FIG. 6: Represents a view of the monitor with software with 3D image interpretation. FIG. 7: Represents a view of the computer that is remotely connected to the system that is operating on the heavy machinery.

DETAILED DESCRIPTION OF THE INVENTION

The invention consists of a system composed of different components whose ultimate objective is to detect uncrushables in the loadings of buckets of heavy mining machinery, with accuracy greater than 90% with respect to the two methods currently used by the mining industry.

The system comprises the use of transducing sensors placed in the buckets, which connected to a CPU, activate alarms, which in turn, inform a control room.

The invention decreases operating costs for items of ore losses and/or repair or replacement of equipment of crushers, damaged by uncrushables not detected opportunely.

The detail of the operation is as follows: the system (1) comprises the composition of different elements such as: sensors that are installed indistinctly in buckets of mechanical blades or front loaders (2). The innovation proposal is the placement of transducing sensors (3) on the outer wall of the buckets (2). These transducing sensors (3) make it possible to detect stocks of uncrushables in the total volume of the load contained in the buckets (2). In this way, the contaminated load does not reach the truck and has an effectiveness of 95% with respect to the two methods currently used to detect uncrushables.

The transducing sensor (3) constitutes the main device of the system, because it allows the premature detection of the existence of uncrushables.
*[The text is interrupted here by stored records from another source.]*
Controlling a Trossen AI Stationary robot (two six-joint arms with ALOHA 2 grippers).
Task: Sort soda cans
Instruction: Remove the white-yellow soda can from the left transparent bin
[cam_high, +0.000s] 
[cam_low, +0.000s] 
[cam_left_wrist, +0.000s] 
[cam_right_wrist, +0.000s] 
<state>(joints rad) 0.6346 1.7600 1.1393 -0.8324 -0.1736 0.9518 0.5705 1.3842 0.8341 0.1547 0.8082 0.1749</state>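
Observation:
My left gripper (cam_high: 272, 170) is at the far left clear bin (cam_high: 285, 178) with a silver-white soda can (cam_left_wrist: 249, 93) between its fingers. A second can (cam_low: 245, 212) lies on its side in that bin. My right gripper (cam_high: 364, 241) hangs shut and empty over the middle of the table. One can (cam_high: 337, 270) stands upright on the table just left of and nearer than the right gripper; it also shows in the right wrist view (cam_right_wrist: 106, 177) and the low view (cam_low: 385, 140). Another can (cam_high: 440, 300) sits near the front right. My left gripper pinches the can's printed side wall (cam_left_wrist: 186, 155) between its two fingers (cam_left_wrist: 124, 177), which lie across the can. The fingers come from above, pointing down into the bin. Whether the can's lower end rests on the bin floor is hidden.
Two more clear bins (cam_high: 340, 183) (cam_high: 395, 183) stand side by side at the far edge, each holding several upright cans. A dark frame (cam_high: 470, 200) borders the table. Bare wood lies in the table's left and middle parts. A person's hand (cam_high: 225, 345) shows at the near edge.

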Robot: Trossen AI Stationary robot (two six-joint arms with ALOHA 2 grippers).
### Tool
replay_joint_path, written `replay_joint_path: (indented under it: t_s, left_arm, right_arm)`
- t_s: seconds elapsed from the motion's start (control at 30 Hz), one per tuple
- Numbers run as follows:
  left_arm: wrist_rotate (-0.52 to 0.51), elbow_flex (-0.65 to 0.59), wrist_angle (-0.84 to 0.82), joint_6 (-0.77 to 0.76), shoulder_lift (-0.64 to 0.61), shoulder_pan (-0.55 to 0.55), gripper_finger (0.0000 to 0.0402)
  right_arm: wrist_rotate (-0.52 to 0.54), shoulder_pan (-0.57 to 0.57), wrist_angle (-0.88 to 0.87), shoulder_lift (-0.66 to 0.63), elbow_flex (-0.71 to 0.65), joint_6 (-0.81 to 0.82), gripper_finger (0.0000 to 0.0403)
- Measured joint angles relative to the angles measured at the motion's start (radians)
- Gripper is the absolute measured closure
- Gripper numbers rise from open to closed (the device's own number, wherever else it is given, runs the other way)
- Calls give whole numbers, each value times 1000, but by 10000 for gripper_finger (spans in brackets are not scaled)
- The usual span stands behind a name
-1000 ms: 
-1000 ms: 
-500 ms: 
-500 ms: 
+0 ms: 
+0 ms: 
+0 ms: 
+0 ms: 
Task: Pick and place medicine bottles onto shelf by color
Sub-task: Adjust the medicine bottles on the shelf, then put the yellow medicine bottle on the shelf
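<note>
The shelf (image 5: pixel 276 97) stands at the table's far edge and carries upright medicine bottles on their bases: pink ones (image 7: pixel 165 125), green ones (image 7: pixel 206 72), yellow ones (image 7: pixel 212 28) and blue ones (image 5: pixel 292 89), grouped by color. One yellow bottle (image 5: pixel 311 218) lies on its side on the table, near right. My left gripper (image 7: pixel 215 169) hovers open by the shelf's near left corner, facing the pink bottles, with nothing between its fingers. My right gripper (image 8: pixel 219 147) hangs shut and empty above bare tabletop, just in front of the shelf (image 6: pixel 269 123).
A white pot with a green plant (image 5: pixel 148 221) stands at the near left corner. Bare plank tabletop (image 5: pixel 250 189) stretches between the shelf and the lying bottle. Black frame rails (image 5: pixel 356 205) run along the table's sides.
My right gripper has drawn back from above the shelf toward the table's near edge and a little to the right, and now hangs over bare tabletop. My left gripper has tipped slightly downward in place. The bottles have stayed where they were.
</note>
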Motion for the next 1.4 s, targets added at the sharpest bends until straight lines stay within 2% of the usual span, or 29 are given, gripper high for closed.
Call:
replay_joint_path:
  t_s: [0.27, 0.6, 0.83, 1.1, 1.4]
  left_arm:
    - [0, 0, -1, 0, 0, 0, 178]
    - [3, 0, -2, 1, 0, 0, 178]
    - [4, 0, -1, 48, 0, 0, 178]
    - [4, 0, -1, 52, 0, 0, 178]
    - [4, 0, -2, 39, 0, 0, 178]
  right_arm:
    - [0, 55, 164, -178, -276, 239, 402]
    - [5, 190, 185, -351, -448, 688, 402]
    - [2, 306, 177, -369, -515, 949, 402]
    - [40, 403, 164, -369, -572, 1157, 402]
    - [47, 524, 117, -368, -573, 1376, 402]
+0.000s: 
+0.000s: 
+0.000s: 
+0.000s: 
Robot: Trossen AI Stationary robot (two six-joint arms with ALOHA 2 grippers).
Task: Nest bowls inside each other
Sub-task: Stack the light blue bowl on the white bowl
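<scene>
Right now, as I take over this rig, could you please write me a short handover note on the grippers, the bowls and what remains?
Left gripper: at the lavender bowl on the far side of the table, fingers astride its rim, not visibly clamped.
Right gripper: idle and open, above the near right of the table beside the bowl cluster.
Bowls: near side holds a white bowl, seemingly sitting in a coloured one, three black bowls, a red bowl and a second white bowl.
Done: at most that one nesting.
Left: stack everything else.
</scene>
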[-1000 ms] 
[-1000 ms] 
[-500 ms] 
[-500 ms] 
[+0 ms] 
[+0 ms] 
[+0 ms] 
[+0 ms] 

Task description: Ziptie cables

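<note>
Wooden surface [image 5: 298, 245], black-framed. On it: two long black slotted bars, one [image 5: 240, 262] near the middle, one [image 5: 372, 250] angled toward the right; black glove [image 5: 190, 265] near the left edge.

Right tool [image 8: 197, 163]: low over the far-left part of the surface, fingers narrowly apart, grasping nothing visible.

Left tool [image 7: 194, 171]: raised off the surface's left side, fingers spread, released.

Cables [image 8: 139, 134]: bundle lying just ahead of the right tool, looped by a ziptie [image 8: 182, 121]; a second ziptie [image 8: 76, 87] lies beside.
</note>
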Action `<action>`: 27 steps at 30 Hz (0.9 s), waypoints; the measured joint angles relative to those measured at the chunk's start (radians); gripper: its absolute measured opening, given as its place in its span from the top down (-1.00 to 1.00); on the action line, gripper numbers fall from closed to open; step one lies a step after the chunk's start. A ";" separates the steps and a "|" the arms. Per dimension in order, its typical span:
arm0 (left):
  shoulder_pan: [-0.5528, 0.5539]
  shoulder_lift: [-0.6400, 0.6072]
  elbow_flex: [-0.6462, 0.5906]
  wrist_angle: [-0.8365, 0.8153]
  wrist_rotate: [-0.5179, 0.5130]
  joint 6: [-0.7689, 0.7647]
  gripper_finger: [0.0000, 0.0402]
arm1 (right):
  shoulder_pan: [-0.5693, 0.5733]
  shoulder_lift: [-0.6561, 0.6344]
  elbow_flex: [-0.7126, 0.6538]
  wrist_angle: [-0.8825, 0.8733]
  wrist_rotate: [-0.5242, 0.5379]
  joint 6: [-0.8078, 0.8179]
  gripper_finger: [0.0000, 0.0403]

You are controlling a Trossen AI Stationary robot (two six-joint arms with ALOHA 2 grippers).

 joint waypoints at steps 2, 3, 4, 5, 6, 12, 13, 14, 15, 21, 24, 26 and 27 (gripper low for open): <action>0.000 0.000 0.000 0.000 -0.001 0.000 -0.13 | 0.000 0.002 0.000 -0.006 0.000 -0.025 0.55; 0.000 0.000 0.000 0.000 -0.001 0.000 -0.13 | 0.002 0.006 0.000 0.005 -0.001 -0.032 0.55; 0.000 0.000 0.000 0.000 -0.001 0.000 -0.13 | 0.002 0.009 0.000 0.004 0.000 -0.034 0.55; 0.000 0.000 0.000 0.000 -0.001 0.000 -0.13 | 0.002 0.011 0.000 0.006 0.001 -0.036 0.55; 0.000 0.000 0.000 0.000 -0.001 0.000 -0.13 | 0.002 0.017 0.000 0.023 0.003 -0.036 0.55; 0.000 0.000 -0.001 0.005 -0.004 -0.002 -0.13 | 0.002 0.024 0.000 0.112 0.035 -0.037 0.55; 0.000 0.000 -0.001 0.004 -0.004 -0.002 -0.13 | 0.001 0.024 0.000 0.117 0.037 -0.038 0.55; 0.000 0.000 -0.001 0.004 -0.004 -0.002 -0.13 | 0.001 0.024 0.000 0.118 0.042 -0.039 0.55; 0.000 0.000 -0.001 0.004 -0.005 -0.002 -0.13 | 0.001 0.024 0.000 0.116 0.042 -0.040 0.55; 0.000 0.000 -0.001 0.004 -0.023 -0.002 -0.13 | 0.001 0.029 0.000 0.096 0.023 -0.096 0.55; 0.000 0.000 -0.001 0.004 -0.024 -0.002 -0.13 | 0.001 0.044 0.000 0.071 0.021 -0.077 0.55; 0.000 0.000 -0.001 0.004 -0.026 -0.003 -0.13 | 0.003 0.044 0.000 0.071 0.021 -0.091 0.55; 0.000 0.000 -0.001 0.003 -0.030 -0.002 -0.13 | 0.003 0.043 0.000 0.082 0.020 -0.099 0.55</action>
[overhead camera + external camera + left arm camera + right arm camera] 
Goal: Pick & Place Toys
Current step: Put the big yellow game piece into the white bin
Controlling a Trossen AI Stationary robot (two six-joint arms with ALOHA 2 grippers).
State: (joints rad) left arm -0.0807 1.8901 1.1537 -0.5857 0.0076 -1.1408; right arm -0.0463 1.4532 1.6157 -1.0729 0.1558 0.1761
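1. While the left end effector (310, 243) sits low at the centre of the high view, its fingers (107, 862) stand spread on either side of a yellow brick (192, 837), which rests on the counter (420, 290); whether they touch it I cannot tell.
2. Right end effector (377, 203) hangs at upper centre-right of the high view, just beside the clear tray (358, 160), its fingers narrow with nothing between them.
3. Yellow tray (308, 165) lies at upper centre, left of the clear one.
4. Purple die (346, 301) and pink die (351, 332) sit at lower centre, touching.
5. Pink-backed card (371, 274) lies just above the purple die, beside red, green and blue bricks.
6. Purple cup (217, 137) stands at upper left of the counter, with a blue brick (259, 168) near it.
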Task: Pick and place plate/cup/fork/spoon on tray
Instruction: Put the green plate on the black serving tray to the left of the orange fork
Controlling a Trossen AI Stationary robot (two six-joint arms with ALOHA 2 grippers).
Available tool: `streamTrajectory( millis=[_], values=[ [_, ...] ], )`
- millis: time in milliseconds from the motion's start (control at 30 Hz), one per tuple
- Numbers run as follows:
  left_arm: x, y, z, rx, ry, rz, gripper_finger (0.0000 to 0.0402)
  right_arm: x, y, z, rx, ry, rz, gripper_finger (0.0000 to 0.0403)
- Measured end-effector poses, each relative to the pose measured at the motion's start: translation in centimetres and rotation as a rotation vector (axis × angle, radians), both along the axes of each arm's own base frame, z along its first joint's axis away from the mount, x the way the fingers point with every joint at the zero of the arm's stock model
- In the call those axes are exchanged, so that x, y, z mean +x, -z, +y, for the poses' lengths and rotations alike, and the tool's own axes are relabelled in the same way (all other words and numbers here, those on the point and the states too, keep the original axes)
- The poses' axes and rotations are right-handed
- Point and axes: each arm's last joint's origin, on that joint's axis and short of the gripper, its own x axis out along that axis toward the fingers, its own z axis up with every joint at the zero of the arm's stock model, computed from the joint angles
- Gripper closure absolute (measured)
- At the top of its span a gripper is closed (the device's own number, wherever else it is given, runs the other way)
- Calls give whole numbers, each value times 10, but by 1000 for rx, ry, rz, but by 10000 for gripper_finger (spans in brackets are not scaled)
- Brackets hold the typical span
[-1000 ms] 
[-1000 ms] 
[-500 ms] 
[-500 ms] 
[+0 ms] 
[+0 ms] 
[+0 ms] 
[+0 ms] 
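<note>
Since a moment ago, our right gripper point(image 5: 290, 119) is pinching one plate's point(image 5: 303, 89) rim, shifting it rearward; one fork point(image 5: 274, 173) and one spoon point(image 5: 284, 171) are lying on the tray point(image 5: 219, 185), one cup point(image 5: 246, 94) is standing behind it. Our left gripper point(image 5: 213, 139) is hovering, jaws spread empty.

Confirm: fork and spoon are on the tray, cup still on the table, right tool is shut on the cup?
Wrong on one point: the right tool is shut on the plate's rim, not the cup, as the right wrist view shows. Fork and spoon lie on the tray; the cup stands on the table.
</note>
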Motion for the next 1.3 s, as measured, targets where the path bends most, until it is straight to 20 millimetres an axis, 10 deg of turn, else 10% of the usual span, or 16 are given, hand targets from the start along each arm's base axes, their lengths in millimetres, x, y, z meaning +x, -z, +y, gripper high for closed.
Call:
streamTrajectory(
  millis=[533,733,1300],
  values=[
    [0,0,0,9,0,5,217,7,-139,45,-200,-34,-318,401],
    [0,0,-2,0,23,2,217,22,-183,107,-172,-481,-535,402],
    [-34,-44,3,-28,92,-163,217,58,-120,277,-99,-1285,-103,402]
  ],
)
If this presence exists, a CPU (4) installed in the cabin of the heavy machinery, receives the signals emitted by the transducing sensors (3), activating the buzzer or alarm (5) that warns the operator through an internal monitor (6), to empty the contents of the buckets (2) with ore, on a stockpile area.

A computer (7) installed in the control room of the mining company, contains an interpreting software of the signals received by the CPU (4). This software is able to convert the received signals into 3D images, warning of the presence of uncrushables.